Just as things are about to get very bad, Margaery again plays dumb delight (bless her) and exclaims that the pie is coming. Joff unnecessarily uses his Valyrian steel sword to cut through because nothing else can possibly cut through this pigeon pie.
Tyrion steps up to escort Sansa out just as Joff demands more wine and Olenna keenly watches as Joff chugs from his goblet- then starts choking. Sansa gets escorted out by Dontos during the confusion. Joff falls to the middle of the stage as Jaime and Cersei run over and blood begins pooling from his nose and mouth. It’s a slow, painful death… and it’s so good. It’s one of the first big villain deaths we get. I don’t think there’s another villain whose death has been this satisfying.

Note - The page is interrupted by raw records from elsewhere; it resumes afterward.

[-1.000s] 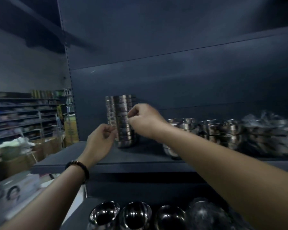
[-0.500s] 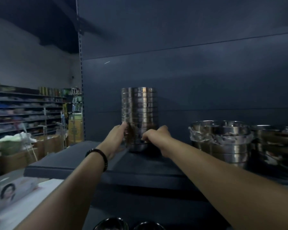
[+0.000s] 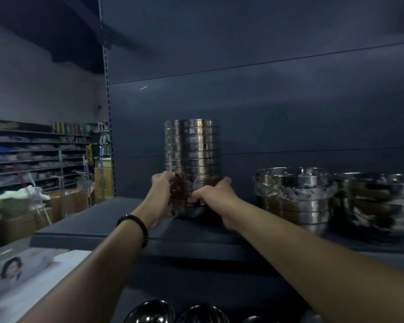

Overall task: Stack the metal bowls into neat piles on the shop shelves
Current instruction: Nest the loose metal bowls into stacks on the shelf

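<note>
A tall pile of nested metal bowls (image 3: 193,148) stands upright on the dark shop shelf (image 3: 98,227), near its left end. My left hand (image 3: 162,194) grips the pile's lower left side, fingers curled round it. On the lower right side my right hand (image 3: 211,194) grips the pile near its base, thumb in front. The bottom bowl is partly hidden behind both hands.
Right of the pile sit a shorter stack of wider bowls in torn plastic wrap (image 3: 294,197) and more bowls (image 3: 378,201) at the far right. Several bowls (image 3: 177,314) lie on the shelf below. A white counter with printed packaging (image 3: 21,271) is at lower left.
Both hands moved from the pile's middle down to its base and took hold of it. The camera came closer, so the pile looks larger and more central.
</note>
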`<state>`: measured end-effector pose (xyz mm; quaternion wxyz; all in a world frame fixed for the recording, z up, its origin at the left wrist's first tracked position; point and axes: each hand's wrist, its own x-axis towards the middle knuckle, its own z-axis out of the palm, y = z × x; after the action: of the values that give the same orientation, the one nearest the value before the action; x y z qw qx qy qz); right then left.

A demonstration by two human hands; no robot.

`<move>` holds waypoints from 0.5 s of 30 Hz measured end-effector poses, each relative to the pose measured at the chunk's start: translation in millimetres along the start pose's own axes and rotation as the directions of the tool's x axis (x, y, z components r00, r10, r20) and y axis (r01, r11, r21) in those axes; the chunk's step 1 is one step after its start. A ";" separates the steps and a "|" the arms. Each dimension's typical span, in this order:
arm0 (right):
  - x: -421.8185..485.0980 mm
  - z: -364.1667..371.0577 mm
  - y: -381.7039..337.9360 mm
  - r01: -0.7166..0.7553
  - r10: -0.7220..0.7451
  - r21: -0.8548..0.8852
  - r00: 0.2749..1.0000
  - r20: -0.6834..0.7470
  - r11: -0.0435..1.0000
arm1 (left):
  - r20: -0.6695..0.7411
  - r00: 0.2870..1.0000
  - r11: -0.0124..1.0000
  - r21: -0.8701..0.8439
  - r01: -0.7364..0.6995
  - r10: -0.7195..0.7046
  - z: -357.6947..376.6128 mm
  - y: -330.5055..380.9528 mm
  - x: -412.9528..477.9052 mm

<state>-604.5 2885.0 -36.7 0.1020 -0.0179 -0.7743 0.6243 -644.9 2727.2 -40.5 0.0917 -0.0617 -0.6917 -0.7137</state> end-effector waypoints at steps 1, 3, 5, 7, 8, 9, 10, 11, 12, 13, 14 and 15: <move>-7.6 -2.3 0.3 0.004 -0.004 -0.011 1.000 -0.008 1.000 | 0.019 1.000 1.000 0.001 -0.009 0.009 -0.1 -0.1 -9.1; -24.0 -6.1 -0.5 0.013 -0.014 -0.013 1.000 -0.022 1.000 | 0.045 0.999 1.000 -0.006 -0.014 0.015 -1.8 3.0 -26.4; -40.8 -10.0 -1.5 0.031 -0.032 -0.018 0.999 -0.039 0.999 | 0.065 0.998 1.000 -0.021 0.000 0.001 -2.4 6.6 -40.1; -57.1 -14.4 -0.9 0.041 -0.043 -0.041 0.997 -0.064 0.998 | 0.085 0.996 1.000 -0.028 0.011 -0.009 -0.4 10.3 -55.1; -65.1 -16.3 -0.3 0.048 -0.052 -0.053 0.996 -0.070 0.997 | 0.091 0.996 1.000 -0.019 0.007 -0.005 0.9 12.5 -63.8; -72.5 -18.5 0.7 0.052 -0.056 -0.054 0.996 -0.072 0.997 | 0.097 0.995 1.000 -0.011 0.007 -0.006 2.4 14.6 -71.2; -78.6 -21.4 2.3 0.060 -0.062 -0.039 0.995 -0.072 0.997 | 0.106 0.994 1.000 -0.008 0.013 -0.012 3.4 15.8 -76.2; -84.4 -24.6 4.3 0.065 -0.066 -0.016 0.995 -0.069 0.998 | 0.117 0.993 1.000 0.005 0.016 -0.016 4.8 17.8 -82.5; -89.3 -27.5 6.3 0.070 -0.069 0.004 0.996 -0.064 0.998 | 0.122 0.992 1.000 0.026 0.014 -0.017 6.5 19.4 -89.3; -95.2 -30.3 7.4 0.066 -0.065 0.011 0.996 -0.057 0.998 | 0.124 0.992 0.999 0.042 0.005 -0.010 8.7 20.2 -96.1; -100.3 -32.7 8.5 0.067 -0.066 0.009 0.996 -0.058 0.998 | 0.121 0.993 0.999 0.051 -0.012 0.005 10.9 19.2 -100.8; -104.7 -34.9 9.7 0.065 -0.065 -0.003 0.996 -0.066 0.998 | 0.114 0.993 0.997 0.068 -0.029 0.021 13.0 17.5 -104.3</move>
<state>-496.8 2904.4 -53.4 0.1480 -0.0133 -0.7709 0.6194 -539.9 2744.5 -45.4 0.0635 -0.1075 -0.7192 -0.6835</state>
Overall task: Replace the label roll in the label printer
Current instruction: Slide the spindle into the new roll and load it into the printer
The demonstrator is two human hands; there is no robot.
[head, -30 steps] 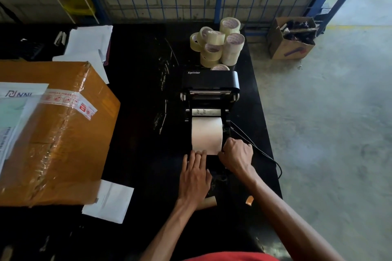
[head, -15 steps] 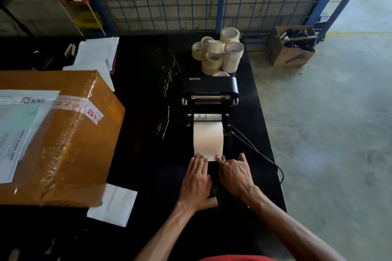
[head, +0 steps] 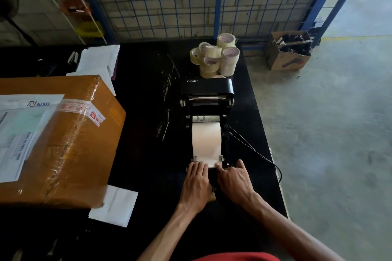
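Behind the black table (head: 148, 154) we see a painted block wall fronted by blue wire mesh panels (head: 169, 0), with bare concrete floor running off toward three o'clock. At the middle of the table sits the black Xprinter label printer (head: 209, 91), its lid raised at the twelve o'clock end, and a strip of white label paper (head: 206, 142) runs from its open bay toward six o'clock, between two small paper guides. Our left hand (head: 196, 184) lies flat, fingers together and extended, its fingertips pressing on the near edge of the paper at the left guide. Our right hand (head: 233, 182) rests palm down beside it, fingers loosely curled, with the forefinger touching the paper's near right corner; we cannot tell whether it pinches anything. A black cable (head: 254, 152) trails from the printer's right side toward five o'clock. At twelve o'clock from the printer, a pile of clear packing tape rolls (head: 216, 57) stands stacked on the table. At nine o'clock a large brown cardboard box (head: 70, 144), sealed with clear tape, carries a document pouch on its top; its contents are hidden. Loose white sheets (head: 99, 59) lie at eleven o'clock and another sheet (head: 116, 207) pokes out from under the box at seven o'clock. On the floor at two o'clock an open small carton (head: 284, 59) holds dark objects we cannot make out.
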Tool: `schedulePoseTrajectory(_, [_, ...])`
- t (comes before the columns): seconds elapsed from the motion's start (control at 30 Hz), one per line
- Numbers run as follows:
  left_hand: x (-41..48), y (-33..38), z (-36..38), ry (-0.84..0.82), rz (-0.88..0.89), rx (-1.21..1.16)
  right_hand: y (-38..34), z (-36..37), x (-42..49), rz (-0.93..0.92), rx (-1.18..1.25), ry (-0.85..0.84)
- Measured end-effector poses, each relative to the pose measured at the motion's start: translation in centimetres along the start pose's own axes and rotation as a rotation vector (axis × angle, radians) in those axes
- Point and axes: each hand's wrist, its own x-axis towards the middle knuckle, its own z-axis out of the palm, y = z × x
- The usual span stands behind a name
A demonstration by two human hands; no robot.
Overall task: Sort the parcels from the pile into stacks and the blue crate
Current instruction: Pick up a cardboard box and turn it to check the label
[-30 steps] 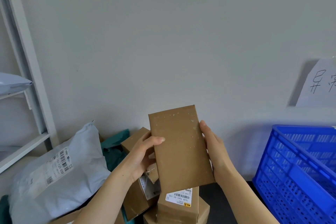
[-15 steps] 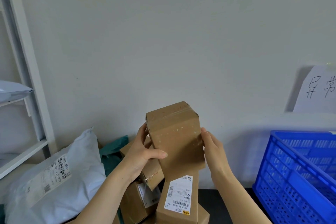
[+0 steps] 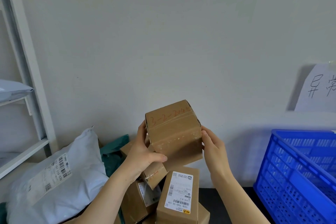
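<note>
I hold a brown cardboard box (image 3: 174,132) up in front of the wall with both hands. Its taped end flap, with red handwriting, faces me. My left hand (image 3: 143,152) grips its left side, thumb across the lower front. My right hand (image 3: 211,146) holds the right side with fingers curled on the edge. Below lies the pile: a tall brown box with a white label (image 3: 179,196), more brown boxes (image 3: 140,200), a teal bag (image 3: 113,154) and a grey poly mailer (image 3: 58,178). The blue crate (image 3: 298,174) stands at the right.
A white metal shelf frame (image 3: 31,82) stands at the left with a grey mailer (image 3: 12,89) on one shelf. A paper sign with handwriting (image 3: 320,89) hangs on the wall above the crate. The surface between pile and crate is dark (image 3: 229,196).
The held box has been tipped so its broad face turned away and the taped end flap with red writing now faces me. The labelled box below has come more into view.
</note>
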Motion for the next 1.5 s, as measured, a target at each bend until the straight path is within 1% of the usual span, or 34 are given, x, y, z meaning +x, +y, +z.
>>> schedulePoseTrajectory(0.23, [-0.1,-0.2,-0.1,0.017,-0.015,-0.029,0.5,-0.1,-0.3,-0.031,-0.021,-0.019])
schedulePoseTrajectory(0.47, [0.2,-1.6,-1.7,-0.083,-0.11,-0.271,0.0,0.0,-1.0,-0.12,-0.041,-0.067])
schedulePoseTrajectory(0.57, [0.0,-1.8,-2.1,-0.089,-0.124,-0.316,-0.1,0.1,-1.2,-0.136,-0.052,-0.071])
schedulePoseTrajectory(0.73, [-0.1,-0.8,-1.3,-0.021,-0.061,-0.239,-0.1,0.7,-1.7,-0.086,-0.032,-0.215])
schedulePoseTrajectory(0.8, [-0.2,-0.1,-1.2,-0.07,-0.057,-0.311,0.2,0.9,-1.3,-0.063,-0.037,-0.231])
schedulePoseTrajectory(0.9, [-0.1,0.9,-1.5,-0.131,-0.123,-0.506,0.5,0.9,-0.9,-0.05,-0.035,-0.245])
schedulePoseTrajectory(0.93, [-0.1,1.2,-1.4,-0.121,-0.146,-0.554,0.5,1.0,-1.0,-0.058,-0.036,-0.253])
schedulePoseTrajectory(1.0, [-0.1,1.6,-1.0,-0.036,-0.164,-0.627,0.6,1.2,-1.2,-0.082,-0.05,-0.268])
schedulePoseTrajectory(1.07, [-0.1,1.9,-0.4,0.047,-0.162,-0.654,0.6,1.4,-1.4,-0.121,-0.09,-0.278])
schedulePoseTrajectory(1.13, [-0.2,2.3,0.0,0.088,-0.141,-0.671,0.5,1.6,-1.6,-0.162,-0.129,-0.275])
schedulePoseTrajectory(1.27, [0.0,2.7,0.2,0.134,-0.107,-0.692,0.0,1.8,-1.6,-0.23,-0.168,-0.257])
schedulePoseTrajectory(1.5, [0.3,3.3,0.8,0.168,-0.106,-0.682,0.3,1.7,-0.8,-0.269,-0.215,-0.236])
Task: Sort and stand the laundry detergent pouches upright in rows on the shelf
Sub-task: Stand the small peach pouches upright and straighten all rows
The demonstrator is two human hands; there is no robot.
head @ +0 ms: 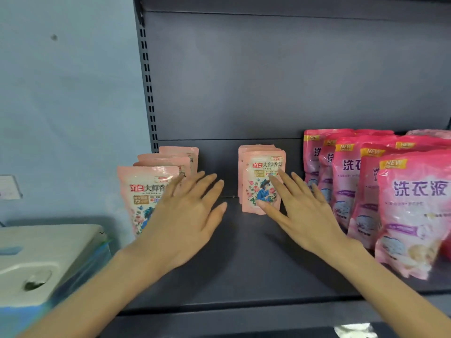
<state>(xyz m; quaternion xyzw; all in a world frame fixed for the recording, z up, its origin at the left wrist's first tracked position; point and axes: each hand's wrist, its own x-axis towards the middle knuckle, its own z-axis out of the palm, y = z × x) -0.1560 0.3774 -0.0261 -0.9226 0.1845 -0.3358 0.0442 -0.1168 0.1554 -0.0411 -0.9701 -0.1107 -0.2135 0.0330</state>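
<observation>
On the dark grey shelf (234, 259) a row of several pale pink pouches (144, 191) stands upright at the left end. A short row of smaller pale pink pouches (258, 172) stands at the middle back. Rows of bright pink pouches (415, 215) with purple lettering fill the right side. My left hand (188, 215) hovers with straight, spread fingers in front of the left row. My right hand (297, 211) is flat and spread too, its fingertips over the front middle pouch; I cannot tell whether they touch it. Neither hand holds anything.
A pale blue wall (68, 106) lies left of the shelf's slotted upright (148, 93). A whitish moulded object on a blue box (41, 259) sits low at the left. Bare shelf floor lies between the left and middle rows and in front of them.
</observation>
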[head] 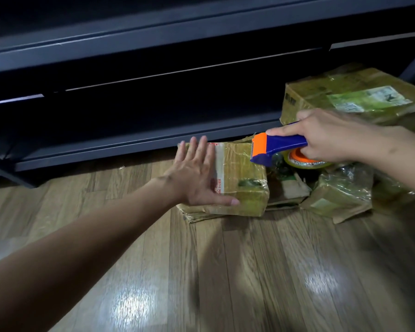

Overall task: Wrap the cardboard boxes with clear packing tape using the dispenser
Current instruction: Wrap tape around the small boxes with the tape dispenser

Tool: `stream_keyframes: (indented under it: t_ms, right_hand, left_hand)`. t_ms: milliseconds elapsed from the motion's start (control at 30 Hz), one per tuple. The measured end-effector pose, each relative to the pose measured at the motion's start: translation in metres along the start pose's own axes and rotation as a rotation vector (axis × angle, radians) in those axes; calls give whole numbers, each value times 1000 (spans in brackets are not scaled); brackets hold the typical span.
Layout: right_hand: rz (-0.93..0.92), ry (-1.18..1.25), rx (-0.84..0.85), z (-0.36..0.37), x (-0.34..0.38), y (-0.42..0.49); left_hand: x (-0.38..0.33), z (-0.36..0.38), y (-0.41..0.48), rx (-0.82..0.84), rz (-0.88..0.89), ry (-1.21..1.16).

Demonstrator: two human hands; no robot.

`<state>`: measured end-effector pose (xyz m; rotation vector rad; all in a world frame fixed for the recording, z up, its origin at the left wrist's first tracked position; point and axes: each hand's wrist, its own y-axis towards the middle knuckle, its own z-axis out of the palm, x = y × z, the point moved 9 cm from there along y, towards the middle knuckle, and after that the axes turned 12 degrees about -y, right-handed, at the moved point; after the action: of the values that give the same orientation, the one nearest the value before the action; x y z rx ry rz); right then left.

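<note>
A small taped cardboard box (244, 178) lies on the wooden floor at the centre. My left hand (197, 173) lies flat over the box's left end with its fingers straight and spread. My right hand (331, 135) grips a blue and orange tape dispenser (276, 147) holding a roll of clear tape (302, 161). The dispenser's orange blade end sits at the box's far right corner. Whether tape runs from it to the box I cannot tell.
A larger box (359, 99) with a green label stands at the back right. A crumpled box (340, 190) and an open one (290, 190) lie right of the small box. A dark low shelf unit (130, 80) runs along the back. Wooden floor (225, 271) fills the foreground.
</note>
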<state>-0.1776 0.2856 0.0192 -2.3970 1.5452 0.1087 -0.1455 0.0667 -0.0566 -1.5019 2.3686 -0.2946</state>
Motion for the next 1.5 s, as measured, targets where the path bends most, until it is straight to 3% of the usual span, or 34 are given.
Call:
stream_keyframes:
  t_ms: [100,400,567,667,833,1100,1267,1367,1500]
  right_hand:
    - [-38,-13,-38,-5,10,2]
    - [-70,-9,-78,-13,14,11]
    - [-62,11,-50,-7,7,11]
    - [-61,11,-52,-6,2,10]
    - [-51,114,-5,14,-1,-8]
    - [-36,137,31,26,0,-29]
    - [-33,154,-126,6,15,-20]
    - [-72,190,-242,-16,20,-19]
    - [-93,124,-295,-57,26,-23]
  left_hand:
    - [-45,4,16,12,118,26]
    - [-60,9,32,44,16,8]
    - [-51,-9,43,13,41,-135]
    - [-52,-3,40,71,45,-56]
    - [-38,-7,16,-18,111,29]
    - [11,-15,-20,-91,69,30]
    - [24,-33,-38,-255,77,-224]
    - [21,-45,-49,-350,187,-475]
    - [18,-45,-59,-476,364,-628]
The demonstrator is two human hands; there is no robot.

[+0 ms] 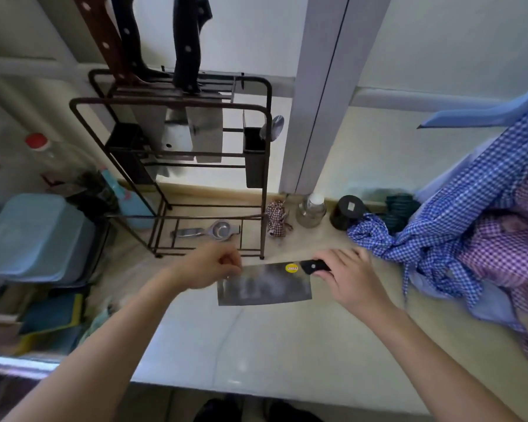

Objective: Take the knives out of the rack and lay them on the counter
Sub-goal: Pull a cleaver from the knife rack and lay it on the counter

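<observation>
A broad steel cleaver (264,284) with a yellow sticker and a black handle lies flat over the pale counter (256,339), just in front of the rack. My right hand (345,278) grips its handle. My left hand (209,266) is curled at the blade's far left corner, fingertips touching its edge. The dark wire knife rack (171,102) stands behind. Three knives remain upright in its top slots: a brown-handled knife (99,35), a black-handled knife (131,38) beside it, and another black-handled knife (187,44) whose wide blade hangs below.
A metal strainer (217,229) lies on the rack's base. A glass jar (311,210), a black jar (346,211) and blue checked cloth (457,226) crowd the right. Blue plastic boxes (34,236) and a red-capped bottle (43,153) sit to the left. The counter's front edge runs below my arms.
</observation>
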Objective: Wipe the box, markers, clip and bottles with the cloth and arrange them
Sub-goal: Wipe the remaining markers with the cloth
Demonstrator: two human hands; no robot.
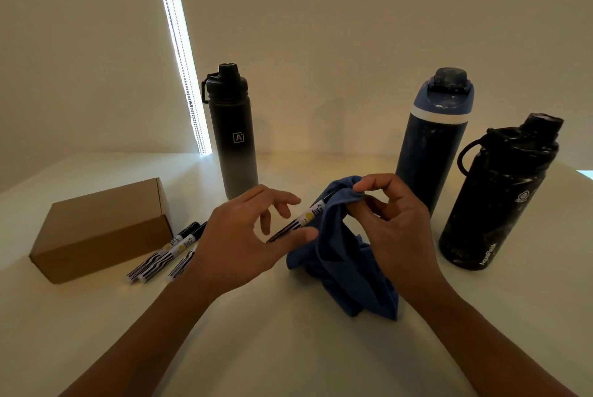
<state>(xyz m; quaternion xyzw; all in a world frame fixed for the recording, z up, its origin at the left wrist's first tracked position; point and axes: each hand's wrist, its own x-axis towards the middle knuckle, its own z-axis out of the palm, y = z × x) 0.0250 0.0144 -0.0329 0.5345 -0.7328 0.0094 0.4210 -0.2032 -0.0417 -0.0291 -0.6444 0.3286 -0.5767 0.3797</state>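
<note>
My left hand (244,236) pinches the lower end of a black-and-white marker (303,218) between thumb and fingers. My right hand (388,220) grips the blue cloth (340,255), which wraps the marker's upper end and hangs down onto the table. Three more markers (173,250) lie side by side next to the brown cardboard box (96,229) at the left. A black bottle (232,133) stands behind my left hand. A dark blue bottle (431,139) and a black speckled bottle (495,197) stand at the right. No clip is visible.
The white table (288,348) meets a pale wall at the back. A bright vertical strip of light with a bead chain (181,53) runs down the wall at the back left.
</note>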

There’s this whole thing about Ramsay being the most satisfying death in Season 6, which was fine. They run neck and neck for the two worst characters on the show (worst meaning great at being terrible people) but I maintain that Joff was more detestable than Ramsay. Part of it is because he was an entitled little jerk and I tend to hate those the most. The other part of it is that Cersei is devastated over this character who she spent so much time doting on despite his aggressiveness, stubbornness, and malicious nature. It’s kind of nice to see such a big blow to the Lannisters after they’ve been power tripping hard since the Red Wedding and it feels like a bit of redemption for the Starks. Narratively, I think Joff’s death comes with great timing, whereas Ramsay’s was more “Episode 9 has to be huge, guys.”
I’ve watched so many times to try and spot Olenna spiking the drink but I can never quite spot it. Someone help!